Idée
On empile deux blocs : une couche cachée qui prend les entrées brutes, leur applique une transformation linéaire suivie d'une saturation, et produit un nouvel ensemble de mesures intermediaires ; une couche de sortie qui rejoue le même tour.
Outil
Composition de deux applications $\mathbb{R}^n \to \mathbb{R}^p \to \mathbb{R}^q$ en algèbre linéaire de spé, mais avec saturation intercalée (donc composition non linéaire).
Formule
Notations PDF (p9, section 3.3) : on a $W_1 \in \mathcal{M}{n_c, n_e}(\mathbb{R})$, $b_1 \in \mathbb{R}^{n_c}$, $W_2 \in \mathcal{M}{n_s, n_c}(\mathbb{R})$, $b_2 \in \mathbb{R}^{n_s}$ avec $n_e$ entrées, $n_c$ neurones caches, $n_s$ sorties.
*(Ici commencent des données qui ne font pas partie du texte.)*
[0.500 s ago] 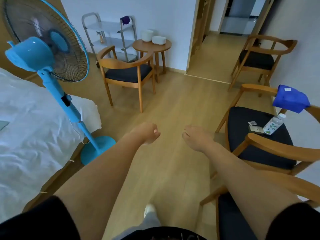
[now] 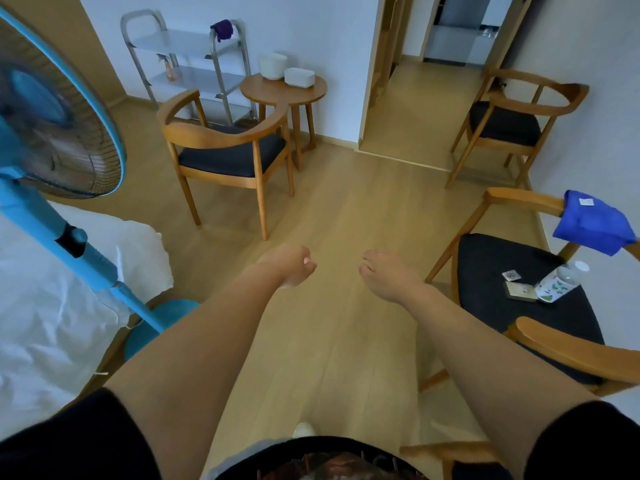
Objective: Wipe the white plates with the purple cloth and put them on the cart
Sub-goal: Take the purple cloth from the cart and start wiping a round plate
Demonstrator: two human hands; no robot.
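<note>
The purple cloth (image 2: 221, 29) hangs over the right handle of the metal cart (image 2: 194, 43), which stands against the far wall. Two white pieces sit on the small round wooden table (image 2: 277, 95) beside the cart: a taller white stack of dishes (image 2: 273, 65) and a low white one (image 2: 299, 77). My left hand (image 2: 291, 266) and my right hand (image 2: 388, 275) hang out in front of me over the floor, fingers loosely curled, holding nothing, far from the cart and table.
A wooden armchair (image 2: 228, 147) stands in front of the cart. A blue fan (image 2: 52, 133) and a white bed (image 2: 52, 299) are at my left. At my right, a chair (image 2: 519, 282) carries a bottle and a blue cloth (image 2: 592, 223). A strip of wooden floor runs ahead.
The cart, table and armchair appear closer and the fan has slid left, so I have moved forward. Both hands remain loosely curled and hold nothing.
</note>
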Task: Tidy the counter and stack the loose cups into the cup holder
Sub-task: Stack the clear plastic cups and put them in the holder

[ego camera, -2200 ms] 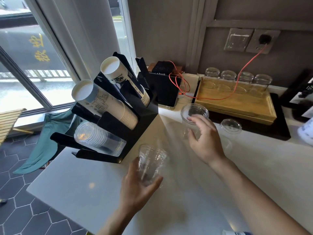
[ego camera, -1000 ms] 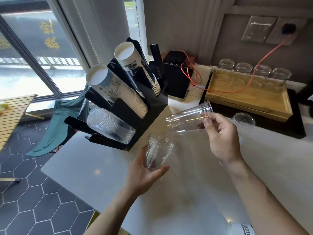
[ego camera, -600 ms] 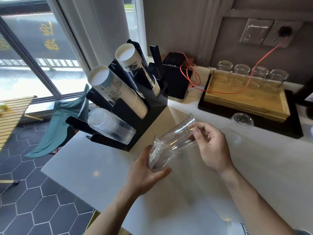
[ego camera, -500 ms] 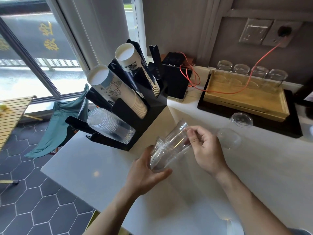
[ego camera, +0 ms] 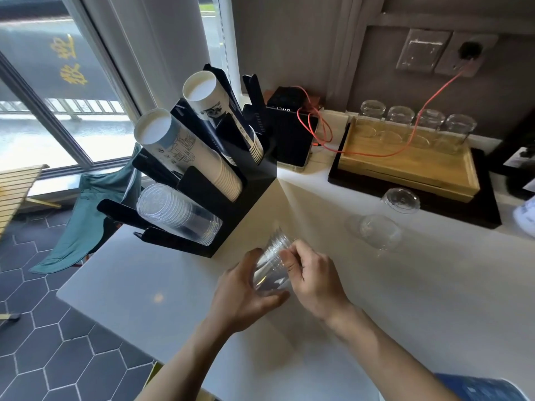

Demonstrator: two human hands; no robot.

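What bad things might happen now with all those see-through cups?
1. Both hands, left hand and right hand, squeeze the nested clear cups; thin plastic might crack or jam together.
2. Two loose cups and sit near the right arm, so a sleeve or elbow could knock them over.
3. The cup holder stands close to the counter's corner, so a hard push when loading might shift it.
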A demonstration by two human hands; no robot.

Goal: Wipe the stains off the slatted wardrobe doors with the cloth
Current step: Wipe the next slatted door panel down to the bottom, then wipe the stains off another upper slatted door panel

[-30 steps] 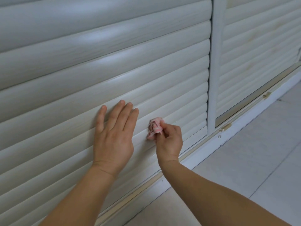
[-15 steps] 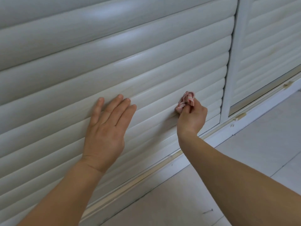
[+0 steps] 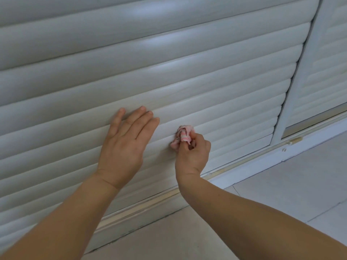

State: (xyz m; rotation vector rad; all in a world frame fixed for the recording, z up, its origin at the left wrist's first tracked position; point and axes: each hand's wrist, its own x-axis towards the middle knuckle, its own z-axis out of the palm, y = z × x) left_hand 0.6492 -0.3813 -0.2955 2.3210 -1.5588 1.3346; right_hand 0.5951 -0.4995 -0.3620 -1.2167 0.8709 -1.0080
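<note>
A white slatted wardrobe door (image 3: 169,76) fills most of the head view. My left hand (image 3: 125,145) lies flat on its lower slats, fingers together and pointing up, holding nothing. Just to its right, my right hand (image 3: 193,154) is closed on a small bunched pink cloth (image 3: 183,136), which is pressed against a low slat. A second slatted door (image 3: 326,72) stands at the far right, past a white upright frame (image 3: 298,81).
A white bottom rail with a yellowish track (image 3: 161,197) runs along under the doors. Pale floor tiles (image 3: 281,184) spread out to the lower right. A dark gap shows under the right door (image 3: 315,119).
My right hand has slid the cloth back left along the slat, from near the door frame to beside my left hand. The left hand stays flat on the door.
</note>
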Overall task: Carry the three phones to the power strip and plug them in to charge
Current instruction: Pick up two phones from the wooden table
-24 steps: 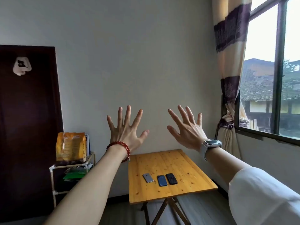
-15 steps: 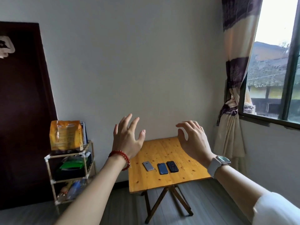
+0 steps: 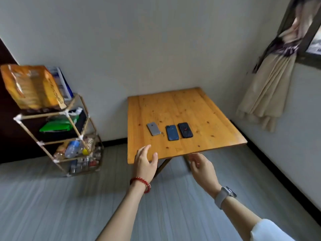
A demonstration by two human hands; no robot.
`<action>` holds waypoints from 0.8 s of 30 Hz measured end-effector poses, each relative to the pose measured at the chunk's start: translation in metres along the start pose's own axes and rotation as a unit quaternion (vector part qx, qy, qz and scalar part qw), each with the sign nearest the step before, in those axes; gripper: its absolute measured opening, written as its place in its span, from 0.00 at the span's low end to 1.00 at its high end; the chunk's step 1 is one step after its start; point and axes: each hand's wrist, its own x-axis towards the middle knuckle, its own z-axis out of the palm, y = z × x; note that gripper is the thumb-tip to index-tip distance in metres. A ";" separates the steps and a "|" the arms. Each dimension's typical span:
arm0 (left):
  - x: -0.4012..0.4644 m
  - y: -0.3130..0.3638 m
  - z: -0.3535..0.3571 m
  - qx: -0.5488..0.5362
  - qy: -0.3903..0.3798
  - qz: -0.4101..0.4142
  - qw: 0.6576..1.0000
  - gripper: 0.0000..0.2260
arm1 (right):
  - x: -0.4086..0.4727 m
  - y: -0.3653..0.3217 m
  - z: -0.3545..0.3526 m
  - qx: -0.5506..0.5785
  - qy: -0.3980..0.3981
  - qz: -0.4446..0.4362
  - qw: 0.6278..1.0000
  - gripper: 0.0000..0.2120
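Both hands drop toward desk (image 3: 217,129) front edge | left hand (image 3: 145,164), right hand (image 3: 202,166): grips open, empty | step: approach | next: gather grey phone (image 3: 153,128), blue phone (image 3: 172,132), black phone (image 3: 185,130)

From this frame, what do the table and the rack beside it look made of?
The table looks like solid pine with a clear, slightly glossy finish: plank seams, grain lines and dark knots show. The rack seems built from thin pale rods, wood or bamboo perhaps, joined by white connectors; blur leaves that open.
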 end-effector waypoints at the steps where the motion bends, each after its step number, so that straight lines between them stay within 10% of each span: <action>1: 0.010 -0.012 0.010 0.004 -0.008 -0.024 1.000 0.17 | 0.012 0.009 0.011 -0.003 -0.017 0.016 1.000 0.10; 18: 0.305 -0.167 0.167 0.083 -0.137 -0.308 0.938 0.20 | 0.300 0.140 0.166 -0.096 -0.092 0.283 0.950 0.16; 24: 0.383 -0.192 0.219 0.188 -0.149 -0.332 0.912 0.37 | 0.370 0.184 0.194 -0.171 -0.119 0.362 0.909 0.31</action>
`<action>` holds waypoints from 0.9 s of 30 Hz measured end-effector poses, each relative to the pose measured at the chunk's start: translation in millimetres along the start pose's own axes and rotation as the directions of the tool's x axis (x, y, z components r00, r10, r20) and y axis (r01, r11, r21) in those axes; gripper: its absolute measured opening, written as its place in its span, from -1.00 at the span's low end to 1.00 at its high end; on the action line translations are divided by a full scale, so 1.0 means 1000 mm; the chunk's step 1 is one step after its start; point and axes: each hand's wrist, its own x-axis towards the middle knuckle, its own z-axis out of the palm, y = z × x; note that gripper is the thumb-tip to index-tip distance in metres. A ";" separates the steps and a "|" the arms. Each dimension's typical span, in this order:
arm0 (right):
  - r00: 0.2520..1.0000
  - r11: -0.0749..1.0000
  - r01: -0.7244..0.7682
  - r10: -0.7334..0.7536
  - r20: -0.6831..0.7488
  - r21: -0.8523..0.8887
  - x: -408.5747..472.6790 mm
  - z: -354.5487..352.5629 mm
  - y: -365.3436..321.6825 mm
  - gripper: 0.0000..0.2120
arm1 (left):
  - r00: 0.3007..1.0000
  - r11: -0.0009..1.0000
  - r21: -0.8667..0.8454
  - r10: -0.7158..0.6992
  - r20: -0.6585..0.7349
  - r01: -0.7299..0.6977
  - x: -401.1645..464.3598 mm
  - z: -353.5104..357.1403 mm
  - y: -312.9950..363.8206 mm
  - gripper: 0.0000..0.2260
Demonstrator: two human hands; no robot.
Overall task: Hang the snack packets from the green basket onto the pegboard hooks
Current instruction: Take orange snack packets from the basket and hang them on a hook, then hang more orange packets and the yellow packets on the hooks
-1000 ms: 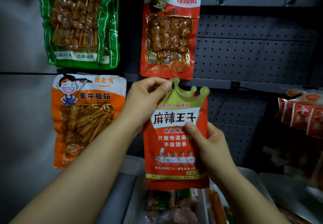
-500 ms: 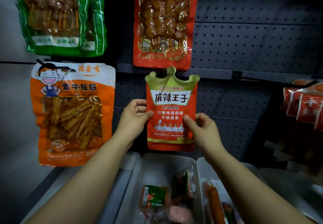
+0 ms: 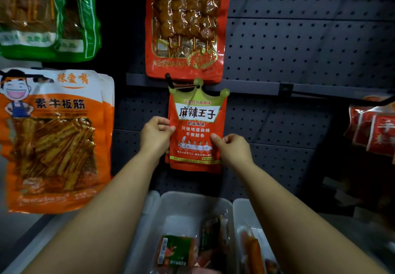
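The dark grey perforated metal pegboard (image 3: 299, 45) fills the background, and several snack packs hang on it. The biggest are the large orange-and-white pack of brown strips (image 3: 55, 139) on the left and the red pack of skewered pieces with a clear window (image 3: 186, 26) directly above the working spot. Below that, the smaller red foil packet with a green crown-shaped top (image 3: 197, 128) appears to hang from the thin black wire hook (image 3: 171, 80), whose rod passes through the hole in the crown.

Both hands hold this packet by its side edges. The left hand (image 3: 157, 137) pinches the left edge between curled fingers and thumb, and the right hand (image 3: 232, 148) does the same at the lower right edge.

The step in hand looks like seating and straightening the packet on its hook. The next move probably calls for letting go gently so it hangs square, then reaching down for another packet.

The pale translucent plastic bins (image 3: 186, 205) below hold more packets, but these are cut off by the frame's bottom and blurred. No basket that reads as green is plainly visible. Whether another packet hangs behind the red one cannot be told, though a second edge shows at its lower left.
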 end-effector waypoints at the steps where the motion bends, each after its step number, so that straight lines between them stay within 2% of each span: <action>1: 1.000 1.000 0.010 -0.010 0.011 0.000 0.001 0.002 0.001 -0.65 | 1.000 1.000 0.001 0.002 -0.008 -0.002 0.000 0.000 -0.001 -0.85; 5: 0.998 0.998 0.045 -0.047 0.052 0.042 0.002 0.006 0.012 -0.73 | 1.000 0.998 -0.054 0.011 -0.001 -0.011 -0.004 -0.003 -0.004 -0.93; 8: 0.995 0.992 0.049 -0.058 0.081 0.114 -0.004 0.007 0.022 -0.78 | 1.000 0.997 -0.079 -0.006 -0.001 0.006 -0.012 -0.009 -0.010 -0.92; 12: 0.996 0.981 0.003 -0.020 0.085 0.194 -0.024 0.000 0.032 -0.75 | 0.998 1.000 -0.017 0.016 -0.054 -0.017 -0.030 -0.019 -0.017 -0.84; 15: 1.000 0.975 -0.007 0.000 0.029 0.223 -0.047 -0.015 0.039 -0.80 | 0.994 0.995 0.035 0.098 -0.057 -0.097 -0.054 -0.028 -0.008 -0.82; 19: 1.000 0.953 -0.014 0.020 -0.016 0.302 -0.096 -0.045 0.052 -0.93 | 0.966 0.976 -0.069 0.215 0.144 -0.207 -0.109 -0.026 0.014 -0.82; 21: 0.999 0.957 -0.013 0.024 -0.034 0.291 -0.135 -0.067 0.064 -0.95 | 0.921 0.962 -0.158 0.259 0.290 -0.221 -0.143 -0.017 0.024 -0.80; 24: 0.996 0.978 -0.021 0.039 -0.082 0.208 -0.198 -0.109 0.087 -0.93 | 0.813 0.953 -0.237 0.287 0.507 -0.188 -0.198 0.006 0.031 -0.78; 27: 0.979 0.992 -0.065 0.085 -0.187 0.108 -0.268 -0.162 0.108 -0.94 | 0.657 0.960 -0.248 0.269 0.704 -0.127 -0.256 0.036 0.030 -0.82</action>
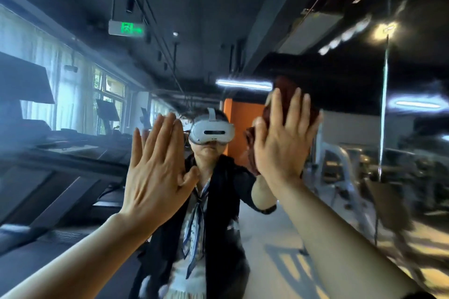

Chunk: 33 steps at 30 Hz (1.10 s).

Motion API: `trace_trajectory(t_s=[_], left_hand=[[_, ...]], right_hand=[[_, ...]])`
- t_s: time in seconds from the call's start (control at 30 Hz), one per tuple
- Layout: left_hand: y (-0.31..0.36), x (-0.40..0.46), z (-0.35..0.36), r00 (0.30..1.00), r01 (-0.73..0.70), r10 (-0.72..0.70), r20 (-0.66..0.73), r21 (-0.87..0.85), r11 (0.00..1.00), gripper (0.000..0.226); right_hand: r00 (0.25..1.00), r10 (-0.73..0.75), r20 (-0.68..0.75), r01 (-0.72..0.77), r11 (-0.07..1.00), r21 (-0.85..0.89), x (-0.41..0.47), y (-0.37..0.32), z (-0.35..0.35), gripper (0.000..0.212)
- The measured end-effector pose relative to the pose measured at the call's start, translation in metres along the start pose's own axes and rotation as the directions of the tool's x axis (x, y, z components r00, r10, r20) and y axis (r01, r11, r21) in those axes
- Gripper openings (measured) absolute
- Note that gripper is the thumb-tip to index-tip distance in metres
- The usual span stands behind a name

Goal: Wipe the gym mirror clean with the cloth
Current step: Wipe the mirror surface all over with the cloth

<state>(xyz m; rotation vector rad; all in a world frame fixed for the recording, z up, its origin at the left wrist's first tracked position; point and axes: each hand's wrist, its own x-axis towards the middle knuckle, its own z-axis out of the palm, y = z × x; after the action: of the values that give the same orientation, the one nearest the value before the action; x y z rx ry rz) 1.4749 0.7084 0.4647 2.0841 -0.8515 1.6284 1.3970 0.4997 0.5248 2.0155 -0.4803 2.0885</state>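
Two flat hands, right hand (281, 138) pressing cloth (289, 94), mirror (243, 7)

Both hands lay flat against the mirror (243, 19); bare glass lay open above, between and beside them, nothing blocking.

Left hand (155, 165) flat on mirror (340, 75), right hand (281, 143) beside it over cloth (288, 94)
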Motion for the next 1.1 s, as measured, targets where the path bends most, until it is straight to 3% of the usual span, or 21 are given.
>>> trace_trajectory(t_s=[0.13,0.27,0.37,0.6,0.93,1.1], left_hand=[[-0.027,-0.016,-0.003,0.999,0.029,-0.029,-0.021,0.027,0.999,0.091],[-0.052,-0.038,-0.004,0.993,0.113,-0.113,-0.028,0.005,0.994,0.095],[-0.06,-0.051,-0.001,0.986,0.163,-0.163,-0.033,-0.002,0.987,0.1],[-0.015,-0.049,0.007,0.99,0.118,-0.124,-0.066,-0.092,0.989,0.093],[0.062,-0.059,0.029,1.0,0.018,-0.02,-0.02,-0.115,0.993,0.089],[0.075,-0.068,0.032,1.0,0.015,-0.016,-0.012,-0.12,0.993,0.086]], right_hand=[[0.979,-0.194,0.066,0.192,0.981,0.036,-0.005,-0.079,0.007,0.06],[0.9,-0.408,0.152,0.4,0.913,0.085,-0.024,-0.155,0.013,0.06],[0.875,-0.452,0.173,0.445,0.892,0.081,-0.029,-0.168,0.014,0.061],[0.814,-0.563,0.146,0.552,0.827,0.111,-0.025,-0.119,0.01,0.061],[0.91,-0.404,0.095,0.402,0.915,0.044,-0.032,0.017,-0.006,0.06],[0.963,-0.256,0.08,0.257,0.966,-0.009,-0.054,0.098,-0.014,0.06]])
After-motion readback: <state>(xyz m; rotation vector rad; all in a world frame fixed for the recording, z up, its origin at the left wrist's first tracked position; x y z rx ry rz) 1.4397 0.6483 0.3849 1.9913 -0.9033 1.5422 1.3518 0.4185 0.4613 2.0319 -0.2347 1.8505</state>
Pour un batch $X \in \mathcal{M}{n_e, m}(\mathbb{R})$ (attention : colonnes = exemples, contrairement à la partie 2) : $$Z_1 = W_1 X + b_1, \quad A_1 = \sigma(Z_1), \quad Z_2 = W_2 A_1 + b_2, \quad A_2 = \sigma(Z_2).$$ La sortie $A_2 \in \mathcal{M}{n_s, m}$ donné la prediction du réseau pour chaque exemple.
Piège
Erreur structurelle : on pense 'plus de couches = plus de pouvoir'. Mais si l'activation entre couches est l'identité, deux couches $W_2(W_1 x + b_1) + b_2 = (W_2 W_1) x + (W_2 b_1 + b_2)$ sont équivalentes à une seule couche de poids $W = W_2 W_1$. C'est la non-linéarité (sigmoïde, ReLU) qui fait que l'empilement augmente la capacité d'expression. Sans elle, MLP = perceptron, peu importe la profondeur.